Try something more like, “This post contains affiliate links. To see more about what this means, see my disclosure policy here.” And link the entire phrase, “see my disclosure policy here.”
“Similarly, if a product’s basic cost (e.g., the cost of the item before taxes, shipping and handling, and any other fees are added on) is advertised on one page, but there are significant additional fees the consumer would not expect to incur in order to purchase the product or use it on an ongoing basis, the existence and nature of those additional fees should be disclosed on the same page and immediately adjacent to the cost claim, and with appropriate prominence.”
So if an item is free, but there is an $8 shipping charge, it is not free and the shipping charge should be disclosed on your site. Again, this is to prevent readers from being deceived.
These are all very strict sounding rules, but the new update goes on to say:
“The ultimate test is not the size of the font or the location of the disclosure, although they are important considerations; the ultimate test is whether the information intended to be disclosed is actually conveyed to consumers. There is no litmus test for determining whether a disclosure is clear and conspicuous, and in some instances, there may be more than one method that seems reasonable. In such cases, the best practice would be to select the method more likely to effectively communicate the information in question.”
This means that you should use your best judgement and be honest with yourself. Can people see your disclosure policy? Are you trying to mask or hide it? You know the answer and should make the appropriate changes.
In summary, this stuff looks harsh, but it’s not all that bad.
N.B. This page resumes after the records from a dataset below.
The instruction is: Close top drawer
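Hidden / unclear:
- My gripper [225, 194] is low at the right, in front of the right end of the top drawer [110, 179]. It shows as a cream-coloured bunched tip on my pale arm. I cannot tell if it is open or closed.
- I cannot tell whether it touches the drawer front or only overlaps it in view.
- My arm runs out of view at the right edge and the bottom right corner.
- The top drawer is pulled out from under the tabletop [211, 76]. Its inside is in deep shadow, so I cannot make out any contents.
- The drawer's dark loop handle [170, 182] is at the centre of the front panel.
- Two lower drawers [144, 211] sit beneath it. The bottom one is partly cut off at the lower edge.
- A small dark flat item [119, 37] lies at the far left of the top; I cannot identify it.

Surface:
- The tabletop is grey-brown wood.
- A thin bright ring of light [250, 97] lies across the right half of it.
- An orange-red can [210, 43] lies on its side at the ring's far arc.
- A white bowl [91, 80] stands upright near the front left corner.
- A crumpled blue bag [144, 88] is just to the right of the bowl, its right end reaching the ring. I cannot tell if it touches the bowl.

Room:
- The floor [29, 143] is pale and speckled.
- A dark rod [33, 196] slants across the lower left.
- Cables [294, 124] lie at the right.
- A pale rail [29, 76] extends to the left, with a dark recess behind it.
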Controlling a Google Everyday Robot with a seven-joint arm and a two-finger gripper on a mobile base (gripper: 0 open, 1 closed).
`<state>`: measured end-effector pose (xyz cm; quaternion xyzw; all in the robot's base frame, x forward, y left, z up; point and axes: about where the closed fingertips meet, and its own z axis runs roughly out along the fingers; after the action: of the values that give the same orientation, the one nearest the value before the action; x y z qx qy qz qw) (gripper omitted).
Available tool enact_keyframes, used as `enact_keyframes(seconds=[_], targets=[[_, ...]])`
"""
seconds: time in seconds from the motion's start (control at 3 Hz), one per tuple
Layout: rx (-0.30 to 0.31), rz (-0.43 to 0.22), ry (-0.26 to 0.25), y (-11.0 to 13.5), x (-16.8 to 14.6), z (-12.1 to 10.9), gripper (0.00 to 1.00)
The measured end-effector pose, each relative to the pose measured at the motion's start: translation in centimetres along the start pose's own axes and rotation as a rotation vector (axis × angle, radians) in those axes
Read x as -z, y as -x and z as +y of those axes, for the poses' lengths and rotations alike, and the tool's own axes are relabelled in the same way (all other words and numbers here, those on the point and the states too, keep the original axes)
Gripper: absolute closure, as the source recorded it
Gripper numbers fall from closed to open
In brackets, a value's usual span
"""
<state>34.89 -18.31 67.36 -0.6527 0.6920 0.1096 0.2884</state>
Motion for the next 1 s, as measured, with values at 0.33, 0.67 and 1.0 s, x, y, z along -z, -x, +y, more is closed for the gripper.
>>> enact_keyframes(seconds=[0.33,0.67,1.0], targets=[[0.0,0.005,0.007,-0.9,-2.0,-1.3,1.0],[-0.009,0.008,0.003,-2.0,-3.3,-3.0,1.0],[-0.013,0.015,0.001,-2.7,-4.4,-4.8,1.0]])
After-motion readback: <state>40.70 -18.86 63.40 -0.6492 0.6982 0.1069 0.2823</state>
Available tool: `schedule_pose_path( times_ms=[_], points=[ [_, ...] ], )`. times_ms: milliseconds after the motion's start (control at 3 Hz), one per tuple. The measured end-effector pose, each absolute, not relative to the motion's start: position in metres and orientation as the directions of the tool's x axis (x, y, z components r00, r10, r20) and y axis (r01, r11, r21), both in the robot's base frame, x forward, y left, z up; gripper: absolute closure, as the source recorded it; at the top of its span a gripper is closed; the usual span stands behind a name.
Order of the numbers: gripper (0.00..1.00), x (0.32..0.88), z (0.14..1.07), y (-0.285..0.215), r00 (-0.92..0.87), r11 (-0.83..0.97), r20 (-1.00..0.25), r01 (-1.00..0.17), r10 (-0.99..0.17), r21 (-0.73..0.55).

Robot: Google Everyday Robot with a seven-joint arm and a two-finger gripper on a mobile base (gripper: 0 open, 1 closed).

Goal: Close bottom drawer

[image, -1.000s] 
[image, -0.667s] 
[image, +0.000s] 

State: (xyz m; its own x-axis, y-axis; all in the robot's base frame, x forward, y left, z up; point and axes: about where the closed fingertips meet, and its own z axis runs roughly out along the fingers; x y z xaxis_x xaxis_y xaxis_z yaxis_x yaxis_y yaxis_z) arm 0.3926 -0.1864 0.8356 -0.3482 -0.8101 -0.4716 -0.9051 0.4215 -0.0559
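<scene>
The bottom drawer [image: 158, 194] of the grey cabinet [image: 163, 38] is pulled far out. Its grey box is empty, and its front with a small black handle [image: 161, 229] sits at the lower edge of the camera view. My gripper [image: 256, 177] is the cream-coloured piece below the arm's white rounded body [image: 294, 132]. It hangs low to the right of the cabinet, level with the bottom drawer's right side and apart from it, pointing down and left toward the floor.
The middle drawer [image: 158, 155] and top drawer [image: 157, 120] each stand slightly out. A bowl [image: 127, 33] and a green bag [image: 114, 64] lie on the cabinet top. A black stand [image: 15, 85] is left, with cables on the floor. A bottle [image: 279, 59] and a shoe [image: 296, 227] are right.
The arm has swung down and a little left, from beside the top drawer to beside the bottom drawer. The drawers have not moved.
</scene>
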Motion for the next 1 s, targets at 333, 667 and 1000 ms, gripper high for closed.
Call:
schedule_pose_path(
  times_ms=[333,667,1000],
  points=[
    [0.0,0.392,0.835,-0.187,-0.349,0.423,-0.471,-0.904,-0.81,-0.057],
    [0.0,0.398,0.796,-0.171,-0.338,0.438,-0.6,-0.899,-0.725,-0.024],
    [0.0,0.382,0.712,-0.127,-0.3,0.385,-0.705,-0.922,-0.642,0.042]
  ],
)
You may have to make your disclosure info a little bit more prominent, but that’s about it. Some might take this as far as putting a disclosure under each ad, but I’ll wait to see Google’s response to this new update first. I will do whatever they tell me to do with regard to their ads. You should already had a disclosure in place and should certainly be giving your honest, unbiased opinion about products, services and other blogs that you are being paid to work with. The other main focus point here is mobile sites. They stress that the disclosures should be visible on all mediums (PC, laptop, cell, tablet). Blogger has a pretty good mobile site in place, so if you have text information about your disclosures, you will be okay here. I know a couple of my sites that will need tweaking.
Additionally, if you are writing a full sponsored post, product review or feature, you should provide a separate disclosure on that post.
Here are some examples:
“The following post is sponsored content. All opinions are my own.”
“I received this product to keep and review however all opinions are my own.”
“I received compensation for this post, however all opinions remain my own.”
That should be sufficient for disclosing income and sponsorships on your blog. Just remember, if you’re trying to hide the fact that you’re earning money from anything on your site, you’re doing it wrong.